## [What the task asks]
Print nothing except the lines of the listing below from the line with "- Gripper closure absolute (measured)" to the line with "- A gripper", each exactly as written, both ends included.

──────── Supplied data ────────

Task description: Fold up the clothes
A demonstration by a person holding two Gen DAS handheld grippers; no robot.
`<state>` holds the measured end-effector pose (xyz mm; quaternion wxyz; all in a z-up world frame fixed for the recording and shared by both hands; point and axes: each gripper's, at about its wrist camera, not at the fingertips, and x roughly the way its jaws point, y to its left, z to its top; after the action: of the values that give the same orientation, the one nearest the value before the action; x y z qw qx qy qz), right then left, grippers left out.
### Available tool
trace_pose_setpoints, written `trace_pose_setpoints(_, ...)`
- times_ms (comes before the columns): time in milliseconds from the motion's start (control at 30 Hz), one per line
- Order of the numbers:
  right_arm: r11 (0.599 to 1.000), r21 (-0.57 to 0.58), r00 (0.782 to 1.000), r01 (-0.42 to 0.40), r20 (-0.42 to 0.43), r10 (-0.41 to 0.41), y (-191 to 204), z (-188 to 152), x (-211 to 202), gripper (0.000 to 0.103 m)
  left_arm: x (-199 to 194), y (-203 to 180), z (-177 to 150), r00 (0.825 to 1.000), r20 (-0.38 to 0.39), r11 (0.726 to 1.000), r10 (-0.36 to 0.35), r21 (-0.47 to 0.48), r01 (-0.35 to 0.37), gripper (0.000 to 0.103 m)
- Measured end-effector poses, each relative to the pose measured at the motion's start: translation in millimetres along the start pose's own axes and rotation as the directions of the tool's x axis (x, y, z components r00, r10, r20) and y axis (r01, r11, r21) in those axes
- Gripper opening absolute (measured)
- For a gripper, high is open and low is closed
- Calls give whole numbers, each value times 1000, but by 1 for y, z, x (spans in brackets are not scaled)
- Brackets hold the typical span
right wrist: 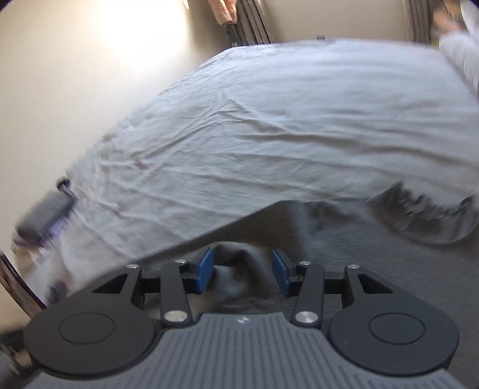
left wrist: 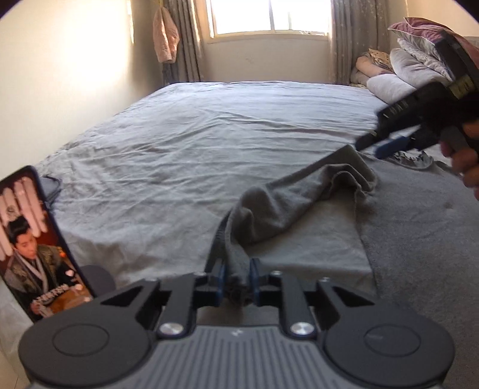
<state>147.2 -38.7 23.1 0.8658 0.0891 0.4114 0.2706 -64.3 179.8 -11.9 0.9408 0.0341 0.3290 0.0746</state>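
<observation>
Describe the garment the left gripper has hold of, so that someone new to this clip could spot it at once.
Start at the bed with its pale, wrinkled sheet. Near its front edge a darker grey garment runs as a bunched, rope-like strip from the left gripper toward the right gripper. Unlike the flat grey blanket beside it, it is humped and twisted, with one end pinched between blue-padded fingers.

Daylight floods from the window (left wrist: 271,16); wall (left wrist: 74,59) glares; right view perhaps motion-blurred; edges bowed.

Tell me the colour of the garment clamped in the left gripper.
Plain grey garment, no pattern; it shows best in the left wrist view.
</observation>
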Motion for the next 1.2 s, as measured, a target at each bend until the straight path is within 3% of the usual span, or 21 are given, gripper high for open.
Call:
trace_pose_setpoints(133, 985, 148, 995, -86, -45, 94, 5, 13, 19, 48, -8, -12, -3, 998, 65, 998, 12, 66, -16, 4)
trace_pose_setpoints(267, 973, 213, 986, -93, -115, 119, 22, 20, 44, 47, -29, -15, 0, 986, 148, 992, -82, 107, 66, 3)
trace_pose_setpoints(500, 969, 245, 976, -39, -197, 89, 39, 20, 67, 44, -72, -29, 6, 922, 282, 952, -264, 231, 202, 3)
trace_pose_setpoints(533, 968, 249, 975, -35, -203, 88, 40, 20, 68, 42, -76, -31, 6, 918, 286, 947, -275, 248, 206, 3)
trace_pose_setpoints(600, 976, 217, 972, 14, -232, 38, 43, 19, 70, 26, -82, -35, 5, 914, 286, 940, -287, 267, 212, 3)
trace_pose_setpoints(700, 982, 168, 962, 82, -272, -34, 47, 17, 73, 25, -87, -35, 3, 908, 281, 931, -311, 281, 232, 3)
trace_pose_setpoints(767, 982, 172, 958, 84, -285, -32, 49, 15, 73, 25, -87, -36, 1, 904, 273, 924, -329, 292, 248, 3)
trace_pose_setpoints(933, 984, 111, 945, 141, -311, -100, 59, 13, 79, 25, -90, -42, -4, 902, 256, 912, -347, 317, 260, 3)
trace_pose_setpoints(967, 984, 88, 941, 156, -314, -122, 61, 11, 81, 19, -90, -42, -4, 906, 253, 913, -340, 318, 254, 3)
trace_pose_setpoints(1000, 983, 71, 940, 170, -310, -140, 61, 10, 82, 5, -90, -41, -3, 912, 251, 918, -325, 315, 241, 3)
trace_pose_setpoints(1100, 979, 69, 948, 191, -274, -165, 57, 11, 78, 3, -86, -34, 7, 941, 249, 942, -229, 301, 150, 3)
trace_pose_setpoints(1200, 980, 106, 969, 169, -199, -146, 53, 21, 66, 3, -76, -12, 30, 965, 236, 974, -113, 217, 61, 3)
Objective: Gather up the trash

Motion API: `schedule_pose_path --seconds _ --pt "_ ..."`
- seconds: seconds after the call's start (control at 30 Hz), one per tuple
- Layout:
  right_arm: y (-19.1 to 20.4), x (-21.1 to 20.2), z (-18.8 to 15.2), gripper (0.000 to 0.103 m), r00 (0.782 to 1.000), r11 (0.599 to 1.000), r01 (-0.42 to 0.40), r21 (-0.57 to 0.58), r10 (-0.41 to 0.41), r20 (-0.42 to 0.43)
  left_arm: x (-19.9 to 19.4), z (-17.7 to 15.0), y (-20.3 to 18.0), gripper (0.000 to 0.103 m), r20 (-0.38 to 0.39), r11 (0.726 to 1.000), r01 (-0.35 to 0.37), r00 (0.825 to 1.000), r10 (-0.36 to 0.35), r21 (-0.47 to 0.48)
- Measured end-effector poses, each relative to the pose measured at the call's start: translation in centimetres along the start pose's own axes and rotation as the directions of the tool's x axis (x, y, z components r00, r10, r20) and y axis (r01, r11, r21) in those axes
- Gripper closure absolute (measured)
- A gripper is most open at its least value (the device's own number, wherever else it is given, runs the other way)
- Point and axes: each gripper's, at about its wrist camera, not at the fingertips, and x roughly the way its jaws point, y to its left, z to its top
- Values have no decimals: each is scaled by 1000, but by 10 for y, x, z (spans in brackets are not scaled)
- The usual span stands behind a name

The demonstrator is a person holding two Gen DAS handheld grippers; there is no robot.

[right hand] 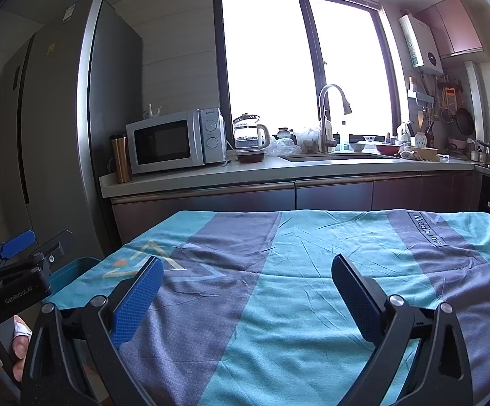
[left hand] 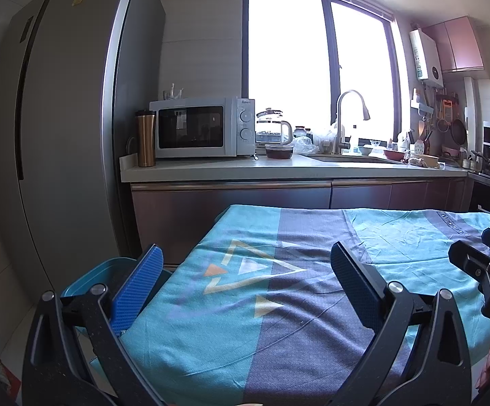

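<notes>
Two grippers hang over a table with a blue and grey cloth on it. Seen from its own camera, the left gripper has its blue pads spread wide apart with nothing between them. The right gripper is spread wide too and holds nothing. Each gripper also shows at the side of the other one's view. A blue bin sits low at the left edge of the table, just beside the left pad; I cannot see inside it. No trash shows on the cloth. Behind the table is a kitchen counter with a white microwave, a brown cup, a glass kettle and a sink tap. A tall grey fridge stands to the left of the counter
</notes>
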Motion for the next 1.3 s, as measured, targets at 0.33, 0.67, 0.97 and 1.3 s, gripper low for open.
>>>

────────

## [Worked solution]
- Gripper closure absolute (measured)
- A gripper is most open at its least value (the device's own number, wherever else it is given, runs the other way)

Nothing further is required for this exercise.